Dar Jacir. Courtesy: Kickstarter

Dar Jacir. Courtesy: Kickstarter

CAIRO - 8 June 2017: Palestinian artist Emily Jacir initiated a crowd funding project to create a visionary, artist-run hub of art, education, and research in the 127-year-old home of her great great grandfather in Bethlehem.

Dar Jacir for Art and Research is planned to be an independent cultural center in the Jacir family home, built by al-Mukhtar Yusuf Jacir in 1890 in Bethlehem.
Emily along with partners plan to ocus the activity of Dar Jacir on visual art, cinema, and hosting a small residency program with a special concentration on the Bethlehem community living in Chile. There will be numerous activities including workshops, exhibitions, master classes, and a place for visiting international and local artists and scholars to come and stay

According to Kickstart page of the initiative, they also plan the construction of a research center to enclose the "Yusuf Nasri Suleiman Jacir Collection," which holds extremely rare records of one of Palestine’s crucial and prosperous Ottoman-era merchants. The peak period of globalization in Bethlehem was at the end of the nineteenth century and the beginning of twentieth century when Ottoman-era merchants from Bethlehem were moving in and around Latin America, East Asia, as well as other parts of the Ottoman Empire.

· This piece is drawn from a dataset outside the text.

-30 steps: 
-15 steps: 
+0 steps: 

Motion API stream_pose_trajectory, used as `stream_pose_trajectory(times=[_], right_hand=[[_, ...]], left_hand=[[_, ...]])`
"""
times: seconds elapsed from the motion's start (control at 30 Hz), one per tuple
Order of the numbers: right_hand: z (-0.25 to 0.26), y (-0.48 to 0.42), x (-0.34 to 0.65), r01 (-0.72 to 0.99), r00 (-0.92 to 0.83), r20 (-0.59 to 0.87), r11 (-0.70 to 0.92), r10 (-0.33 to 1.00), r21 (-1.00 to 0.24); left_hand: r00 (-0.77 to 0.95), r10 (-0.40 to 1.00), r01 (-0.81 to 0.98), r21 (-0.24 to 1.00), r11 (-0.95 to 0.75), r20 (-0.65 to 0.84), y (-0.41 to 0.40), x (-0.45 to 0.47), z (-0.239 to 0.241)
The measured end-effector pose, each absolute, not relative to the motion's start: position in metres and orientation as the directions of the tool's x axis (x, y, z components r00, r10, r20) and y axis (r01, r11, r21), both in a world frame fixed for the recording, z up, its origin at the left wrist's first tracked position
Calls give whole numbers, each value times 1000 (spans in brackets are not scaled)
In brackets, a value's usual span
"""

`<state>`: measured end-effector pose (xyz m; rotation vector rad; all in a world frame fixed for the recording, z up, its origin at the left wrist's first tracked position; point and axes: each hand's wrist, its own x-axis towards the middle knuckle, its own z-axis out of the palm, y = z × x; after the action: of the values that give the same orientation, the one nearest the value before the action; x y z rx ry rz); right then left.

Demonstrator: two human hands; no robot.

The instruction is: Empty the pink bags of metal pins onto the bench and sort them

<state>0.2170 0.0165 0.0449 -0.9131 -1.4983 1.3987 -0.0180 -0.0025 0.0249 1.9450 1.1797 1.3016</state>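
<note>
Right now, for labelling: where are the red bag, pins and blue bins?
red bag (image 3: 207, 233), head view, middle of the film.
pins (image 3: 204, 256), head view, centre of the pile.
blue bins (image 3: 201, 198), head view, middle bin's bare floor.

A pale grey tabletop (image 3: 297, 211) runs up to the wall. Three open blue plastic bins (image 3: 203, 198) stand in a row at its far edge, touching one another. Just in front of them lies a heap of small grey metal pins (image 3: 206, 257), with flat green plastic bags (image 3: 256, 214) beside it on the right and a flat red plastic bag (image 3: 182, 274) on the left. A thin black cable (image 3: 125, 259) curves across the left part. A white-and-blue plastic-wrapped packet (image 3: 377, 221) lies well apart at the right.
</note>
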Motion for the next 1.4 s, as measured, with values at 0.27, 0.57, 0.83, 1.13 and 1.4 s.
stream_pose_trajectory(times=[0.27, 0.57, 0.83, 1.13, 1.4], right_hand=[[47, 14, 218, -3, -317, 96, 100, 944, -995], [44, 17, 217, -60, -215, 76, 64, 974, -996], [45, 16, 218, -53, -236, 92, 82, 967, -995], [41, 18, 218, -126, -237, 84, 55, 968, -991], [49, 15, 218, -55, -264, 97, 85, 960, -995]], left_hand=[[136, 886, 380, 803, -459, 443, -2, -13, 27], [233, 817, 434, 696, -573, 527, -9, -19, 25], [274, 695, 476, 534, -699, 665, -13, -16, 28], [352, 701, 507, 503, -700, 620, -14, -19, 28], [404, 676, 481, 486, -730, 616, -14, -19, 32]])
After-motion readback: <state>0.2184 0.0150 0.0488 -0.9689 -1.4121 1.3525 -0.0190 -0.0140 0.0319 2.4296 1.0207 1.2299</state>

The precious records consist of diaries, photographs, newspapers, personal letters (exchanged between Bethlehem and various points around the world dating from the 1880s to 1930s), ledgers, correspondence, and an extremely rare in-depth archive of international financial transactions kept in ledgers which span a period of more than half a century. These documents are unique as they are a solid testimony of the golden commercial age of Bethlehem, before the British rule, when the city was a cosmopolitan hub.

Partners

The founder of the initiative, Emily Jacir, is an award-winning artist, filmmaker, and educator from Bethlehem who has been teaching at the International Academy of Art Palestine for ten years.

Emily spoke to Egypt Today about the initiative. ”It started in 2014, and it's strongly supported by the Bethlehemite community around the world and the people who love her work internationally,” she said.

When asked about the Jacir grandchildren collaborating in the project; she told Egypt Today that the initiative is multi-generational; it includes her, her siblings, and father who all grew up in the house.

The ambitious project has a number of partners. The building will be renovated by RIWAQ , the prestigious Palestinian non-profit organization dedicated to preserving Palestinian collective memory through projects that document and restore architectural heritage sites across the West Bank and Gaza..In addition, the Institute for Palestinian Studies (IPS) will be working on the invaluable archive and Bethlehem University will partake in the workshops and lectures.